Monument in Moscow unveiled in 1918

The Robespierre Monument (Памятник Робеспьеру) was one of the first monuments erected in the Russian Soviet Federative Socialist Republic (later part of the Soviet Union), raised in Moscow on 3 November 1918 – just ahead of the first anniversary of the October Revolution, which had brought the Bolsheviks to power. It depicted Maximilien de Robespierre, a prominent figure of the French Revolution. Located in Alexander Garden, it had been designed by the sculptor Beatrice Yuryevna Sandomierz (Беатриса Юрьевна Сандомирская).
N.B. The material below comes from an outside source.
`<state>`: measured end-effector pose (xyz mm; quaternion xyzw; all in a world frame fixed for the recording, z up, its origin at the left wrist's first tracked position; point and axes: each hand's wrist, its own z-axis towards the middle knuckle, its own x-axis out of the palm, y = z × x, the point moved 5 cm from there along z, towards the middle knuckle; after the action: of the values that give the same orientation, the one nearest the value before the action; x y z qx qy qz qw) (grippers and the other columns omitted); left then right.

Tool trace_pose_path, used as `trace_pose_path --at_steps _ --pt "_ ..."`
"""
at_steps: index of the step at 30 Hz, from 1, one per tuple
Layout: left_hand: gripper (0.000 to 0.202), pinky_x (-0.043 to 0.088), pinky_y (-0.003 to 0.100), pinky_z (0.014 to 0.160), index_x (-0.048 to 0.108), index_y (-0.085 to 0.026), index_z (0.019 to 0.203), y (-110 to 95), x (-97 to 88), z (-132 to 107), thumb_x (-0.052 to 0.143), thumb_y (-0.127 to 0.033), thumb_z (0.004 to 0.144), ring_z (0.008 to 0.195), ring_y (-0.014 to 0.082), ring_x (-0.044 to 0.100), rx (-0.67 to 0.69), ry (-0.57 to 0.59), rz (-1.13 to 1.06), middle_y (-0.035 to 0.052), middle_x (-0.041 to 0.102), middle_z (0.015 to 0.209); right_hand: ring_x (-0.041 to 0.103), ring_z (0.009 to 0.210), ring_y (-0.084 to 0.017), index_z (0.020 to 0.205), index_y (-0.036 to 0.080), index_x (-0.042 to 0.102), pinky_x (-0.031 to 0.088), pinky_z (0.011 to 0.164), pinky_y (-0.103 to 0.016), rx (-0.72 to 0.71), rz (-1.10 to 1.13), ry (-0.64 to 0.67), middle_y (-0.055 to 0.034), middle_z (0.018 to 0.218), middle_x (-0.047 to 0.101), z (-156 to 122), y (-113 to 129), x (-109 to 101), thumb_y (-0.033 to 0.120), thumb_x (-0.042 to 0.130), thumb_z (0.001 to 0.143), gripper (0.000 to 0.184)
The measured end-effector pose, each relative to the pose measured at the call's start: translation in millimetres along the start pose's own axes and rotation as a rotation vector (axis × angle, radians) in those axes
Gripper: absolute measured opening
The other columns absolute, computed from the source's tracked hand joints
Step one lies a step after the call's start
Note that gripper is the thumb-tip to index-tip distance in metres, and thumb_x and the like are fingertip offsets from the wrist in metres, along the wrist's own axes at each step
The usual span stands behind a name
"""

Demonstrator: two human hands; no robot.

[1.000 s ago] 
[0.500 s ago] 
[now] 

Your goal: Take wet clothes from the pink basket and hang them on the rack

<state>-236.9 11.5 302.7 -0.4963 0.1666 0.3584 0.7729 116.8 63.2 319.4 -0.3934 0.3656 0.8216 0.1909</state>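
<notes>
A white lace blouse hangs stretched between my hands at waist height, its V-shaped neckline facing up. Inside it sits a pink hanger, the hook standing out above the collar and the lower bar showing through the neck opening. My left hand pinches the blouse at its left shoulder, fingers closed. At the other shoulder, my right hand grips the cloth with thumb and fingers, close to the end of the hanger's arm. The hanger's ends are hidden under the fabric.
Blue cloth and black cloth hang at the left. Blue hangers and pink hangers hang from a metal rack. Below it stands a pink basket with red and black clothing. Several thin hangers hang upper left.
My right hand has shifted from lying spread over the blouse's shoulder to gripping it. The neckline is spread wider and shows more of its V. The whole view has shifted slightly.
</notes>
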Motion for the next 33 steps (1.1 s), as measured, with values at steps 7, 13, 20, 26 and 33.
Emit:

Created as part of the "monumental propaganda" plan, the monument was commissioned by Vladimir Lenin, who in an edict referred to Robespierre as a "Bolshevik avant la lettre". It was only one of several planned statues depicting French revolutionaries – others were to be made of Georges Danton, François-Noël Babeuf and Jean-Paul Marat, although only the one of Danton was never completed.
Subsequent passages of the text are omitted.